## Brief
Each line below should be written out again exactly.
***
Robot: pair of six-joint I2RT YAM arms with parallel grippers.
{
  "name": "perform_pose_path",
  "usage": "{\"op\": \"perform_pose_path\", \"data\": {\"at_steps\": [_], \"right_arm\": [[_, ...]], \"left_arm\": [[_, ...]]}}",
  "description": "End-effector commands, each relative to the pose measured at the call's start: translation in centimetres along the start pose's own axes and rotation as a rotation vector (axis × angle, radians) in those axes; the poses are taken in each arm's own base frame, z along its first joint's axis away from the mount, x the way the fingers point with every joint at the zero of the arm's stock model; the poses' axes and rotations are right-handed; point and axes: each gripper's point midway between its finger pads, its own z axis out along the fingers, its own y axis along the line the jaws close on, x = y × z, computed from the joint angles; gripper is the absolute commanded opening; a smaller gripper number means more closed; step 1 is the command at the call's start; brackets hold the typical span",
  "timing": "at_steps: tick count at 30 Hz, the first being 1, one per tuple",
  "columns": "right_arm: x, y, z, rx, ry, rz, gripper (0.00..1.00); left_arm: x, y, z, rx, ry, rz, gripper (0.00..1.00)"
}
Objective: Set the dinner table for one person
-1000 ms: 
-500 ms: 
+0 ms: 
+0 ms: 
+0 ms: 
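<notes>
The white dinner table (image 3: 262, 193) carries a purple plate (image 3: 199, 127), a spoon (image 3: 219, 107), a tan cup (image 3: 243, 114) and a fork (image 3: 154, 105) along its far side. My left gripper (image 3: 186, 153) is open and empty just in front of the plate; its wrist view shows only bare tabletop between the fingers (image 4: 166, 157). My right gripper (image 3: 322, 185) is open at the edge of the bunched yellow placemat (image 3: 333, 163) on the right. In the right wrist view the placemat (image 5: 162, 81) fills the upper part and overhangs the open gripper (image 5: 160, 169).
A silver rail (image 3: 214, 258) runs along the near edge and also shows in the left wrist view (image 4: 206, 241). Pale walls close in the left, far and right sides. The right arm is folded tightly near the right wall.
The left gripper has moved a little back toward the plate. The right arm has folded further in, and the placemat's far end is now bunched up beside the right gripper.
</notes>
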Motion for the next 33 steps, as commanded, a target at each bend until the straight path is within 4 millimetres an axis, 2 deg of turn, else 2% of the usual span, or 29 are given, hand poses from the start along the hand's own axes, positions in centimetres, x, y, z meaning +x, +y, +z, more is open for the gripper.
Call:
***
## Answer space
Robot: pair of six-joint I2RT YAM arms with parallel grippers.
{
  "name": "perform_pose_path",
  "usage": "{\"op\": \"perform_pose_path\", \"data\": {\"at_steps\": [_], \"right_arm\": [[_, ...]], \"left_arm\": [[_, ...]]}}",
  "description": "End-effector commands, each relative to the pose measured at the call's start: translation in centimetres along the start pose's own axes and rotation as a rotation vector (axis × angle, radians) in those axes; the poses are taken in each arm's own base frame, z along its first joint's axis away from the mount, x the way the fingers point with every joint at the zero of the arm's stock model; the poses' axes and rotations are right-handed; point and axes: each gripper's point midway between its finger pads, its own z axis out along the fingers, its own y axis along the line the jaws close on, x = y × z, computed from the joint angles; gripper is the absolute commanded opening; a smaller gripper number means more closed; step 1 is the command at the call's start; brackets hold the typical span",
  "timing": "at_steps: tick count at 30 Hz, the first being 1, one per tuple",
  "columns": "right_arm: x, y, z, rx, ry, rz, gripper (0.00..1.00); left_arm: x, y, z, rx, ry, rz, gripper (0.00..1.00)"
}
Objective: Set the dinner table for one person
-1000 ms: 
-500 ms: 
+0 ms: 
+0 ms: 
+0 ms: 
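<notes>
The white dinner table (image 3: 262, 193) carries a purple plate (image 3: 199, 127), a spoon (image 3: 219, 107), a tan cup (image 3: 243, 114) and a fork (image 3: 154, 105) along its far side. My left gripper (image 3: 186, 153) is open and empty just in front of the plate; its wrist view shows only bare tabletop between the fingers (image 4: 166, 157). My right gripper (image 3: 322, 185) is open at the edge of the bunched yellow placemat (image 3: 333, 163) on the right. In the right wrist view the placemat (image 5: 162, 81) fills the upper part and overhangs the open gripper (image 5: 160, 169).
A silver rail (image 3: 214, 258) runs along the near edge and also shows in the left wrist view (image 4: 206, 241). Pale walls close in the left, far and right sides. The right arm is folded tightly near the right wall.
The left gripper has moved a little back toward the plate. The right arm has folded further in, and the placemat's far end is now bunched up beside the right gripper.
</notes>
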Motion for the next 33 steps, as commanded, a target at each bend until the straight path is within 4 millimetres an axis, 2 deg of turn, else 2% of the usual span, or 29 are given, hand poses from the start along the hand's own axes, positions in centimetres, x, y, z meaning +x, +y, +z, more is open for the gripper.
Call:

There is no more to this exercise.